**What is required:** Your answer should consist of the lines in the data below that contain "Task".
════════
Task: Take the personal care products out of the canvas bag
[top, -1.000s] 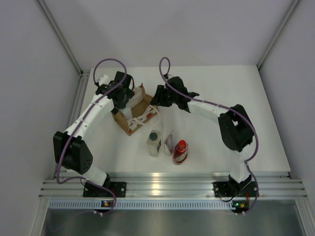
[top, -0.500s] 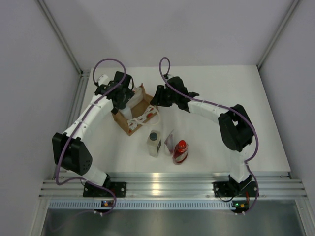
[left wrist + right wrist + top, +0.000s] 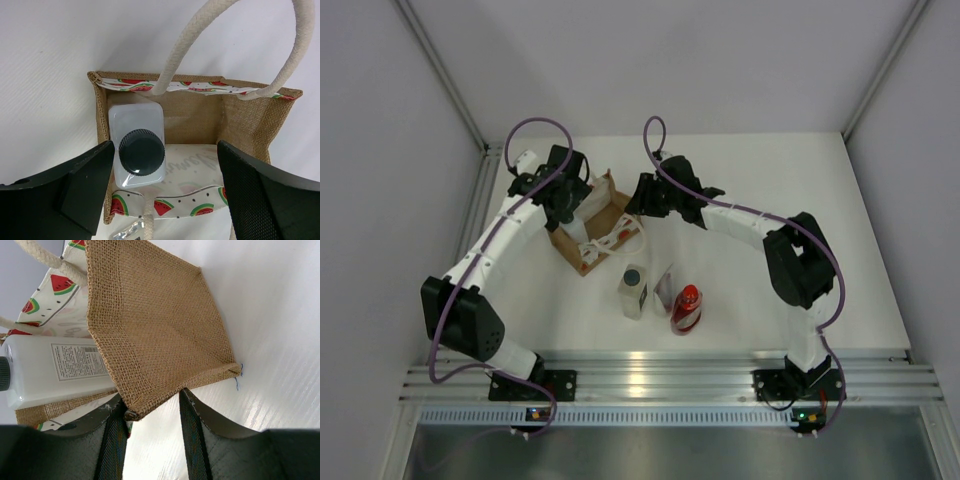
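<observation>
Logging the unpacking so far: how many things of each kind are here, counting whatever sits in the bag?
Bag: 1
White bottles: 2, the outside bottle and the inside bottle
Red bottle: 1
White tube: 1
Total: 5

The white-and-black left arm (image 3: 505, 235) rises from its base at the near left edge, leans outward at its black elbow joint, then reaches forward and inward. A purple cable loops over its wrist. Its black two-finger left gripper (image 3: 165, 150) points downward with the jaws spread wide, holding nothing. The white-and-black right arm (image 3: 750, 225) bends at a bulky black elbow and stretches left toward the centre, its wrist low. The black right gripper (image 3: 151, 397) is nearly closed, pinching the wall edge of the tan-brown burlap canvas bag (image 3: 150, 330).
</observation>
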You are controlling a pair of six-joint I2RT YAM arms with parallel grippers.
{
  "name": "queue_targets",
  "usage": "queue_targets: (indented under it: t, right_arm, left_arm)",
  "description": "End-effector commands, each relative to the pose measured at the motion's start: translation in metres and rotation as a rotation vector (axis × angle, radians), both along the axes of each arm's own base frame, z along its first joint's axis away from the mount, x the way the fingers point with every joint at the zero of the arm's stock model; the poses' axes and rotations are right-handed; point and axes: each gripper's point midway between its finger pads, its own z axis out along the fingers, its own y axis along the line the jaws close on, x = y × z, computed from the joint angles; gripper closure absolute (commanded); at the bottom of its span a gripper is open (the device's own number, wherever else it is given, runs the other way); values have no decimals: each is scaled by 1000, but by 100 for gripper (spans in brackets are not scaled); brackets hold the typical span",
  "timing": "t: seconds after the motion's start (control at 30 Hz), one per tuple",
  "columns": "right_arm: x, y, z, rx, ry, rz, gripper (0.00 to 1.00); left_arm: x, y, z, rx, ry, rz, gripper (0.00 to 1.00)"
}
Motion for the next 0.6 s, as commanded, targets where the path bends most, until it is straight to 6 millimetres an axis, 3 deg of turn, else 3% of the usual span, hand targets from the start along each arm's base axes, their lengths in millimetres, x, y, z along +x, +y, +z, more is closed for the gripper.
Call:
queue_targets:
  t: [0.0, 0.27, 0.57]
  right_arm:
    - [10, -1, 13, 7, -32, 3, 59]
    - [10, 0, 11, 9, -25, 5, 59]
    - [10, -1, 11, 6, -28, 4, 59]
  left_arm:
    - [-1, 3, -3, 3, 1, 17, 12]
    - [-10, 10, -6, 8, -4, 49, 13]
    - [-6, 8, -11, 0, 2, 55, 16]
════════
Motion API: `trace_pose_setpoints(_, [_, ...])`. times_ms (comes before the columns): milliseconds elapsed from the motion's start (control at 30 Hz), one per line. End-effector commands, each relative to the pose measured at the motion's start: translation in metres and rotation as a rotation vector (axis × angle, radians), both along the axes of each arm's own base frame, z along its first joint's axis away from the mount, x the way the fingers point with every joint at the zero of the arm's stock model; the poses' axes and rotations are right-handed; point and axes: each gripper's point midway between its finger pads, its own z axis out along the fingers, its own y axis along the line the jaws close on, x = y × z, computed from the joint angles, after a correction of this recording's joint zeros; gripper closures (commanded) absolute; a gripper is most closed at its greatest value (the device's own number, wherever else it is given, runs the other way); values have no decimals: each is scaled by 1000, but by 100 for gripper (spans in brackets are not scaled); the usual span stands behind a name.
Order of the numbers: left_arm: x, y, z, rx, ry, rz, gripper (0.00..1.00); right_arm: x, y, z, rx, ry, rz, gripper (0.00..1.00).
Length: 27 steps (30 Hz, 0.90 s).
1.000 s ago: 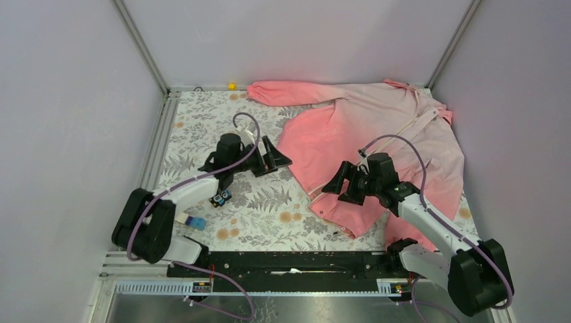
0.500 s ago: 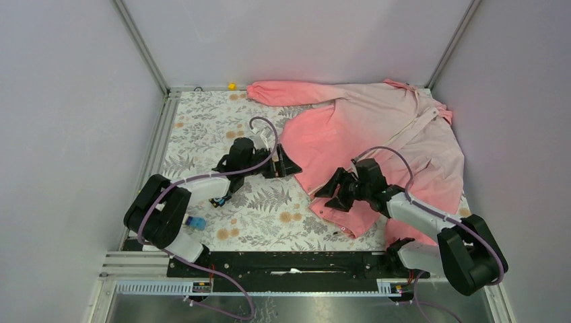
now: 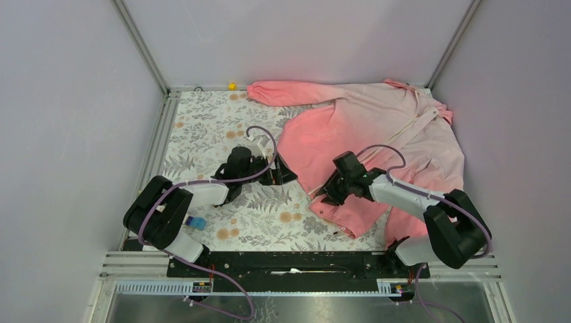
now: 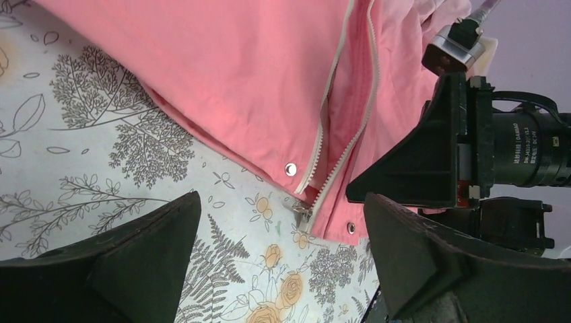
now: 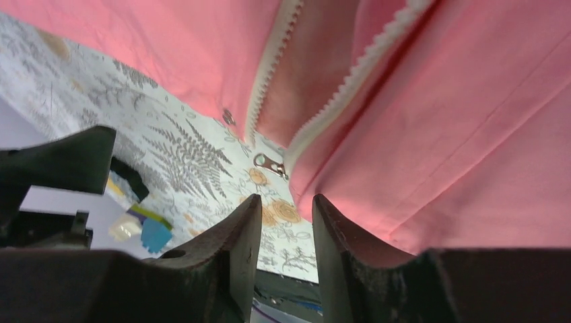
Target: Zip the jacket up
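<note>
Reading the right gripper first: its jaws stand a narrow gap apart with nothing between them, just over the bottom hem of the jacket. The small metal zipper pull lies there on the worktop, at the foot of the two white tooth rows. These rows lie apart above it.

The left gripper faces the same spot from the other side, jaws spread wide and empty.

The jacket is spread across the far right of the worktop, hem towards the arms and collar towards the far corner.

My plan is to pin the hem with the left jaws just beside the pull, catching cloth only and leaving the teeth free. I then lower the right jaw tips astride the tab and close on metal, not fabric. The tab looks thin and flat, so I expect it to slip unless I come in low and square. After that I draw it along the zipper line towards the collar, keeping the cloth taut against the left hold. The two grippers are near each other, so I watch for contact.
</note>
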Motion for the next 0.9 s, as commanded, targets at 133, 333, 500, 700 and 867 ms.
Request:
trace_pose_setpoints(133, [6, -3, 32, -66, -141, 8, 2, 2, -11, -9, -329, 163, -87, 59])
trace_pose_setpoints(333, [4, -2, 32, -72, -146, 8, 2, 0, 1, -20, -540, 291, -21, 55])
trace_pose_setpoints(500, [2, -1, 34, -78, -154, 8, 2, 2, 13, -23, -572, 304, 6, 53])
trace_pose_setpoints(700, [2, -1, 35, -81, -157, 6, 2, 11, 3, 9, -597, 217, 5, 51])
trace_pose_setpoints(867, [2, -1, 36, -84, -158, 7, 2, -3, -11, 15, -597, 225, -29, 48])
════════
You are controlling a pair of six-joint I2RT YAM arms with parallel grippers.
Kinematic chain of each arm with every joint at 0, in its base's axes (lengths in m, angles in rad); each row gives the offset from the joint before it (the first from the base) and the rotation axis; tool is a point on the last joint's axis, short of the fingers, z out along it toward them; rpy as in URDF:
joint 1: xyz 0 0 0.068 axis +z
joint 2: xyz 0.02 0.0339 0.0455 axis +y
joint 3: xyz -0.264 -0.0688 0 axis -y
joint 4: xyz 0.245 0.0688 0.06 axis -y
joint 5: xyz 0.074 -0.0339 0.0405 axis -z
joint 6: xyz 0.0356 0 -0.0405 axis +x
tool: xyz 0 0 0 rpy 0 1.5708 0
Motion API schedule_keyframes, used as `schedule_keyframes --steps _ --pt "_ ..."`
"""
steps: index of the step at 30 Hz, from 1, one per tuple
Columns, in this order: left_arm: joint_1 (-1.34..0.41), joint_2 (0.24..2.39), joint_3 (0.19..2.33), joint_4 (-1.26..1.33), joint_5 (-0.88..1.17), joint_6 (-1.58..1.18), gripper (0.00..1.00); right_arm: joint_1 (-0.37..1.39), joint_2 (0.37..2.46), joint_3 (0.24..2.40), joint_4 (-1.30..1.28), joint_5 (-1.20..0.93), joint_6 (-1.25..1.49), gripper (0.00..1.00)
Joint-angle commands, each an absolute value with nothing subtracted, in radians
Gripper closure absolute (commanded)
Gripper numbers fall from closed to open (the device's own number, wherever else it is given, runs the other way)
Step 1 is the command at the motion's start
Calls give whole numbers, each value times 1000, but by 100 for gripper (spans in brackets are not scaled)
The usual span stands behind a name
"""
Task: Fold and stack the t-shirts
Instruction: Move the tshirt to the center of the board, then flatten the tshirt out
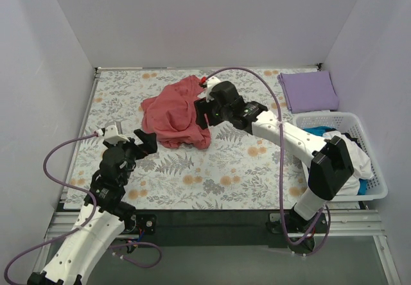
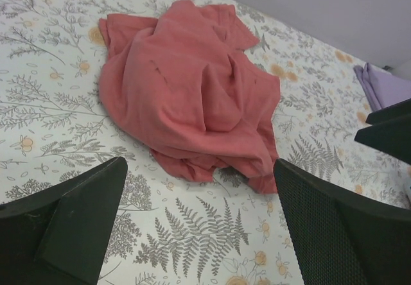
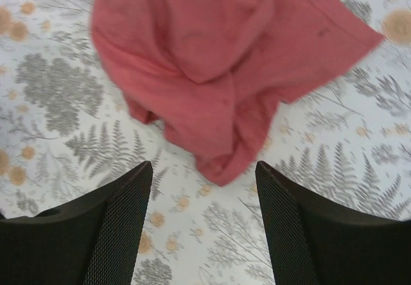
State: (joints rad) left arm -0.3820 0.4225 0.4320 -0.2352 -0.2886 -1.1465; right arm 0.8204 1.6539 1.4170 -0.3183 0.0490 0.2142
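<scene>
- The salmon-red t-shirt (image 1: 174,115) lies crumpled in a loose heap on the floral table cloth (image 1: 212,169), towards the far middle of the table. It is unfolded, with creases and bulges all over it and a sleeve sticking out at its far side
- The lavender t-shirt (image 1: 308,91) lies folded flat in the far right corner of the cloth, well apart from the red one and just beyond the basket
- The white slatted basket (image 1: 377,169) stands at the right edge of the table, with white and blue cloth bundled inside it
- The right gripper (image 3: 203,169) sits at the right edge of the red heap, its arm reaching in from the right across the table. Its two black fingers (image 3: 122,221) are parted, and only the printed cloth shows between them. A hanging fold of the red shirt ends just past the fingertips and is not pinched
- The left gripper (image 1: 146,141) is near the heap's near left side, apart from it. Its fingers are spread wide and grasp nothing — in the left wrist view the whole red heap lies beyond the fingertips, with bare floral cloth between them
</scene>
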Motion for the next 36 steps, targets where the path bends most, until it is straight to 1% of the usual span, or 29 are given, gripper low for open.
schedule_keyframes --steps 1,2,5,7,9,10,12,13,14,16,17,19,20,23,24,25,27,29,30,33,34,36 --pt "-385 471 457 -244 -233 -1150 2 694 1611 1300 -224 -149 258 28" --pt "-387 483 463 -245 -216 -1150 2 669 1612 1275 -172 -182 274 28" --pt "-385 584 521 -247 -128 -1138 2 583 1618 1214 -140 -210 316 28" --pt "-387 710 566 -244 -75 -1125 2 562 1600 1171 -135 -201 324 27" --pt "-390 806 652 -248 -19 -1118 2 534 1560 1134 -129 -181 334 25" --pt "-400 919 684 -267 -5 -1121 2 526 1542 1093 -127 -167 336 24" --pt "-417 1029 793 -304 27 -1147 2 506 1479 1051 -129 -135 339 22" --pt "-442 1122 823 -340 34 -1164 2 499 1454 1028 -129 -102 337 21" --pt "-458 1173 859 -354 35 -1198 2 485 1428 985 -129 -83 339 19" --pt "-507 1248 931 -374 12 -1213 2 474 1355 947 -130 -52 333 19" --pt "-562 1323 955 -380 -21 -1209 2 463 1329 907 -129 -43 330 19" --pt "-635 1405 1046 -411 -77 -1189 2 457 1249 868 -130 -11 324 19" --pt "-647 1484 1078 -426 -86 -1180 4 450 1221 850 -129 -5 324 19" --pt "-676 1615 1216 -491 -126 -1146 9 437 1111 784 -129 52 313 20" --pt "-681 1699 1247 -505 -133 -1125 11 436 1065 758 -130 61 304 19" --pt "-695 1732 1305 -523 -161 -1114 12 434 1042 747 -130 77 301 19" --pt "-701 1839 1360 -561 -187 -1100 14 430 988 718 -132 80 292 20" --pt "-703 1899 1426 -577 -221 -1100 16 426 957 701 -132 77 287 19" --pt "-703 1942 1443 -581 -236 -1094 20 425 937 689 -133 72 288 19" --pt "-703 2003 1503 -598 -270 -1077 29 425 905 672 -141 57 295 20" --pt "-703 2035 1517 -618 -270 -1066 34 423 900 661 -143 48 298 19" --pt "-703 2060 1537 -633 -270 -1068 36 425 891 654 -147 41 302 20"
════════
**Exercise solution:**
Task: Take the personal care products out of the canvas bag
Task: Fold and stack the t-shirts

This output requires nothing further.